Post: First Investment Property Evaluation

Steve CookPosted
  • Real Estate Investor
  • San Francisco, CA
  • Posts 60
  • Votes 28

@Chris Clothier @Ali Boone

I spoke with a local lender in Indy who's willing to lend under $50K

Rate: 5.25% @ 20% with 1 point or 5.25% @ 25% with no points

Closing costs: $2,100 for title fees, appraisal, recording. etc.

They can lend at this rate for the first 4 properties, from 5-10 they require 25% down.

Potential increase in rate of .125% due to the small loan amount, effectively 5.38%.

A little higher than I had hoped, but ultimately still a very low rate historically, increasing the rate to 5.38% from 5.0% reduces cash flow by $11 / month.

Post: First Investment Property Evaluation

Steve CookPosted
  • Real Estate Investor
  • San Francisco, CA
  • Posts 60
  • Votes 28

@Shawn Holsapple Very interesting regarding the furnace. What about roof replacement, do they typically cost around $5K?

Post: First Investment Property Evaluation

Steve CookPosted
  • Real Estate Investor
  • San Francisco, CA
  • Posts 60
  • Votes 28

@Chris Clothier Appreciate your insight, thank you. I'll be back with more details on the lender and closing costs.

Regarding maintenance, we're on the same page, this is essentially what my investment would look like for the first 20 months, which is how long it would take to build up my maintenance reserve, 16 months if I incur no vacancy loss. Strategy is to direct all cash flow to a reserve account until I hit $5K at which point, cash flow will be redirected toward reinvestment.

Post: First Investment Property Evaluation

Steve CookPosted
  • Real Estate Investor
  • San Francisco, CA
  • Posts 60
  • Votes 28

Thank you all for the feedback, I think the main concern for me is that the property is reassessed and the taxes are doubled, which I have no control over. That alone reduces monthly cash flow by $51. If I also double the maintenance to 16%, the revised scenario looks like this, still nice to see that it's cash flowing. Based on some additional information, I've also increased my lending rate to 5% and lowered property management to 8% (my desired PM's rate).

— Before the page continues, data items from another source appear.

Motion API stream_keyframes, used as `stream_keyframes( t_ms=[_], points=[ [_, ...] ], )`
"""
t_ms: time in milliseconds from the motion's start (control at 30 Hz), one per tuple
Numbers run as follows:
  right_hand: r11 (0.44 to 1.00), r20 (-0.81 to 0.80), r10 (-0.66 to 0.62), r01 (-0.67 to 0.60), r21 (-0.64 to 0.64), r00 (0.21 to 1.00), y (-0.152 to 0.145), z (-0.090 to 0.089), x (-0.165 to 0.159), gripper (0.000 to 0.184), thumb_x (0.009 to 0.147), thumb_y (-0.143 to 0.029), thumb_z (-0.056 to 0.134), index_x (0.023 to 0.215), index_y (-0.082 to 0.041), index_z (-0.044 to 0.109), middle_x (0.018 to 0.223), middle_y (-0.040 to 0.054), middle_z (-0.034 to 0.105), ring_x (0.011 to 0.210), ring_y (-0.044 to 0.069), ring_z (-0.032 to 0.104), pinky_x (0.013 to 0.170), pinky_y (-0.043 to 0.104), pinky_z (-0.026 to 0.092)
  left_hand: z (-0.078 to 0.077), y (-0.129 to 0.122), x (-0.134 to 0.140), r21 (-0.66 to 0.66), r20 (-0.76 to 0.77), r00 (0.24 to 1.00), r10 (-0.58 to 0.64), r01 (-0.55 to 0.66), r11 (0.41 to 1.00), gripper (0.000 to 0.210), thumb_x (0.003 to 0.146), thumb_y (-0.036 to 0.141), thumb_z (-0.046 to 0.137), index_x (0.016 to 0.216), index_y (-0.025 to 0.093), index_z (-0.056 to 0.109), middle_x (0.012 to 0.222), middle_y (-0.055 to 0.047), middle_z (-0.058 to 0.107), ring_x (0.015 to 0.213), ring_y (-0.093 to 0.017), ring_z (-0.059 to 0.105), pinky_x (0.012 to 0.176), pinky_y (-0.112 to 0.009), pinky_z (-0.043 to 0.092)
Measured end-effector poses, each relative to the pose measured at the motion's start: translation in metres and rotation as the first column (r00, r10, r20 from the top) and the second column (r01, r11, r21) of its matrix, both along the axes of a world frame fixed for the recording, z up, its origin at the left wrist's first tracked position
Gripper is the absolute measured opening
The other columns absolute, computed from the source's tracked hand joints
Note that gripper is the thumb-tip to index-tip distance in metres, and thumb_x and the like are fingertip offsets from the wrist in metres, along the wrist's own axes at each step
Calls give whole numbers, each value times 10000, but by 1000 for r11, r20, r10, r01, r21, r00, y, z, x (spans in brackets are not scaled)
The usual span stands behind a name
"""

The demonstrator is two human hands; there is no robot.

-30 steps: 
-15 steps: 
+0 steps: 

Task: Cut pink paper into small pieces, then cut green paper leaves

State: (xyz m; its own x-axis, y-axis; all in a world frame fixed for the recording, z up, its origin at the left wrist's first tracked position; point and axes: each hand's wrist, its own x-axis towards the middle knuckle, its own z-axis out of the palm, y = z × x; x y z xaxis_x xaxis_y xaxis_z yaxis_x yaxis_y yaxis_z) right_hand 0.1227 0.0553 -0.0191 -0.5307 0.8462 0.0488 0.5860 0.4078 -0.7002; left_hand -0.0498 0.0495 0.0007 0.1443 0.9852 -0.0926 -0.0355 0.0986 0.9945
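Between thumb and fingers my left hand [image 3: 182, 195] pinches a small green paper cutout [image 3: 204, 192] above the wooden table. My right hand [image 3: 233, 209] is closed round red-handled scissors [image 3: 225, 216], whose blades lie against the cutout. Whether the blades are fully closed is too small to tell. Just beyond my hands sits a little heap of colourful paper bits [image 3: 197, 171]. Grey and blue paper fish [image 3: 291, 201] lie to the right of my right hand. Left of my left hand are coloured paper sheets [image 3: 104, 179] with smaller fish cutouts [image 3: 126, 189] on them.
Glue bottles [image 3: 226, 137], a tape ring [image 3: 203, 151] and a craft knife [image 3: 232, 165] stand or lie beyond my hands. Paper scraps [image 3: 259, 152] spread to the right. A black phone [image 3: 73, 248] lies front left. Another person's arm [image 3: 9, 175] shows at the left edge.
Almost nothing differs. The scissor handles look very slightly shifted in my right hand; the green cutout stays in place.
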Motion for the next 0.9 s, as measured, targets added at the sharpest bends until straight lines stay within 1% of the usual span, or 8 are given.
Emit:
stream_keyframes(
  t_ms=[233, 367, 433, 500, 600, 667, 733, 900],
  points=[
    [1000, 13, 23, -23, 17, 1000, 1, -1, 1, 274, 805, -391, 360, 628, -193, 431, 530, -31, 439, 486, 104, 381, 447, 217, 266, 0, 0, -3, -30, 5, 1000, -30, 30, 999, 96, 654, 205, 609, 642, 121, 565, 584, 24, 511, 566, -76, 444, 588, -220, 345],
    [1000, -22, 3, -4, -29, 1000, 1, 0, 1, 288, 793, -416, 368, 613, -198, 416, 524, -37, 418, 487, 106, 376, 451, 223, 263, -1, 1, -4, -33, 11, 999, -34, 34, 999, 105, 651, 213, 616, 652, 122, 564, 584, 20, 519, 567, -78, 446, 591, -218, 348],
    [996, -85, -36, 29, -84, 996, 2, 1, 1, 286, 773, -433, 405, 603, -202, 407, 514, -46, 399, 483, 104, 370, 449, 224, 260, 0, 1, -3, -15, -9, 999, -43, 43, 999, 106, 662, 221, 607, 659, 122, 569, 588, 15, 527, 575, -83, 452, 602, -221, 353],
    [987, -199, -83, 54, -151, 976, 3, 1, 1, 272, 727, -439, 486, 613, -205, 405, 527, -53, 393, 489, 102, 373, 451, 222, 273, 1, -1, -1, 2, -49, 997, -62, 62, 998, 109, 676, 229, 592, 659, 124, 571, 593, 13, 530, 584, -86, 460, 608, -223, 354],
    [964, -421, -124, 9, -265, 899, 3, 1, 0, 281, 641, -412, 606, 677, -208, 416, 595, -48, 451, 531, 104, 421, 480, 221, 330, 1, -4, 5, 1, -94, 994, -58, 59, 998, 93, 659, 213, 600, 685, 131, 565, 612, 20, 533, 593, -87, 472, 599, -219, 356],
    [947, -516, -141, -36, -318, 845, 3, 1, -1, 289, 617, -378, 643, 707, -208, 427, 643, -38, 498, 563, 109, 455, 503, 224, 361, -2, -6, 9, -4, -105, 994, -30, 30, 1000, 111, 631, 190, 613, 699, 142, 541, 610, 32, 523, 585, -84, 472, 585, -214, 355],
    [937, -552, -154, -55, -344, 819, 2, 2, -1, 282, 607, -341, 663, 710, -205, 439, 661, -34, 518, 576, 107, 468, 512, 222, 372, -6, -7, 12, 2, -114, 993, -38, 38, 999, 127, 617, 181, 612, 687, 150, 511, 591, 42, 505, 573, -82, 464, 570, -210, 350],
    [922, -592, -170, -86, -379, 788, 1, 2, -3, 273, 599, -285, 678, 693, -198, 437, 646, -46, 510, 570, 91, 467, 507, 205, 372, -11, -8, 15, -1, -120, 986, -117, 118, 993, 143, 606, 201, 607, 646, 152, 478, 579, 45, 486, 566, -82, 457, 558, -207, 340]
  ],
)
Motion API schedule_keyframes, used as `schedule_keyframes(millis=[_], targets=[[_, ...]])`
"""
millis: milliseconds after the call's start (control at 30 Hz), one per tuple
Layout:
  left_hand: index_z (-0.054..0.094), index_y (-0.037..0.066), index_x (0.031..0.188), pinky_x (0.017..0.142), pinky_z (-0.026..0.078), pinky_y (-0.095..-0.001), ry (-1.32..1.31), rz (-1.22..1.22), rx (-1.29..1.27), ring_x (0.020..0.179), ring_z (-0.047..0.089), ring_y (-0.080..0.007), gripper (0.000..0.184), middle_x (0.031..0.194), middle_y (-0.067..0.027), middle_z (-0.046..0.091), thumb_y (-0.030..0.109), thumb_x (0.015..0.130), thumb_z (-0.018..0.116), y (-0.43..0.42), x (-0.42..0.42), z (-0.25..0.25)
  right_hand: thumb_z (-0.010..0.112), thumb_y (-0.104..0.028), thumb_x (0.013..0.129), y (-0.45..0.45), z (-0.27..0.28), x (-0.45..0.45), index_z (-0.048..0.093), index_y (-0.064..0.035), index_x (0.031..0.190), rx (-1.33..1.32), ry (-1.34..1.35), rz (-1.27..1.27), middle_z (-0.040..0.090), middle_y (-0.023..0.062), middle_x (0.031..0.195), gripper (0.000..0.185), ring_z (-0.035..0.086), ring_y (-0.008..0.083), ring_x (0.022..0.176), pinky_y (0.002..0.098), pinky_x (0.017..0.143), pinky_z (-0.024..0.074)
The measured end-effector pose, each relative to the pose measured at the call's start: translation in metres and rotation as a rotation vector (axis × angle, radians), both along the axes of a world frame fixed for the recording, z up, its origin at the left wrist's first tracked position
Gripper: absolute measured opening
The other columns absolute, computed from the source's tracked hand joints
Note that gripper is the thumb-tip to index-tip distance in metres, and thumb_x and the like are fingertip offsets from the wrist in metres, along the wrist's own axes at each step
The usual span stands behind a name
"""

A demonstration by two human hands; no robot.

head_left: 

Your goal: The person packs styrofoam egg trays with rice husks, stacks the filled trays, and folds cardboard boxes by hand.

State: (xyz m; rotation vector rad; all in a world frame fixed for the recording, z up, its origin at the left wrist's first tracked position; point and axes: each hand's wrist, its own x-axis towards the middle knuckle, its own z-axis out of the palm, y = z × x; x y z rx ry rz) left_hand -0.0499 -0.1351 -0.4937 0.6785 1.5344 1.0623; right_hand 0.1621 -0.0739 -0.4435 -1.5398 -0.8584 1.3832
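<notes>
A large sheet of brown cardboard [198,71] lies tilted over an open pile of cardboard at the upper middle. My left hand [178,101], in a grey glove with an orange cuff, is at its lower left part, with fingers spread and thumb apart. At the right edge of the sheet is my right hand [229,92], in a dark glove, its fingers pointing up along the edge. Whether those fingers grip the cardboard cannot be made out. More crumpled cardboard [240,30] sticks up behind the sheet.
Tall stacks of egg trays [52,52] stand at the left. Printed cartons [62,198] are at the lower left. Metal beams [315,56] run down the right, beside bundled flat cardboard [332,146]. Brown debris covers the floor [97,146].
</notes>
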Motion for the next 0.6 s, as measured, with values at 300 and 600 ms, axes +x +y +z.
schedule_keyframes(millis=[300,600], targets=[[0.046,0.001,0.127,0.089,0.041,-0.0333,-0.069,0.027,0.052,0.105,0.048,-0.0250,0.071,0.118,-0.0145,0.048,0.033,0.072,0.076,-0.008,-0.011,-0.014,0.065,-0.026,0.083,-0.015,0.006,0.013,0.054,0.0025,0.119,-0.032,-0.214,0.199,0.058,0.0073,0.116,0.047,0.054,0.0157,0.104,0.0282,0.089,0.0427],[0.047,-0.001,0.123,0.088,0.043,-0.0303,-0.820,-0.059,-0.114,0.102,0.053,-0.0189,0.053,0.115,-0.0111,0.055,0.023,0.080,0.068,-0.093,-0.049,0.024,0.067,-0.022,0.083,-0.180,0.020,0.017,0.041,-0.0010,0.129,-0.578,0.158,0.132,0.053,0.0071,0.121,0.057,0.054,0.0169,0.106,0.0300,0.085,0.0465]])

Post: First Investment Property Evaluation

Steve CookPosted
  • Real Estate Investor
  • San Francisco, CA
  • Posts 60
  • Votes 28

@Ali Boone Confirmed that this property is in a low to moderate risk flood zone.

@Jerry W. I'm not an expert in Indianapolis, but have been researching which townships to focus on and this is in a good area in the Pike township, certainly not a war zone property.

@Josh C. I'd be interested to see where you're seeing 15% cap rates in Indianapolis in good neighborhoods for SFH's. After researching for the last couple months, I think duplexes might be able to create those returns in Indy, but I'm not interested in the increased vacancy risk and lower quality of tenant.

Post: First Investment Property Evaluation

Steve CookPosted
  • Real Estate Investor
  • San Francisco, CA
  • Posts 60
  • Votes 28

@James Syed Appreciate the response. Per my earlier note, I'm not planning on taking any of the cash flow out of the property until I've hit $5K in total reserve. If we did this on paper it's effectively a 38% maintenance reserve per month for the first 16-months.

@Ali Boone I'm speaking with a lender tomorrow who will lend under $50K in Indianapolis and deals frequently with investors. Great idea on the flood zone, I'll definitely look into that. Build year is 1957.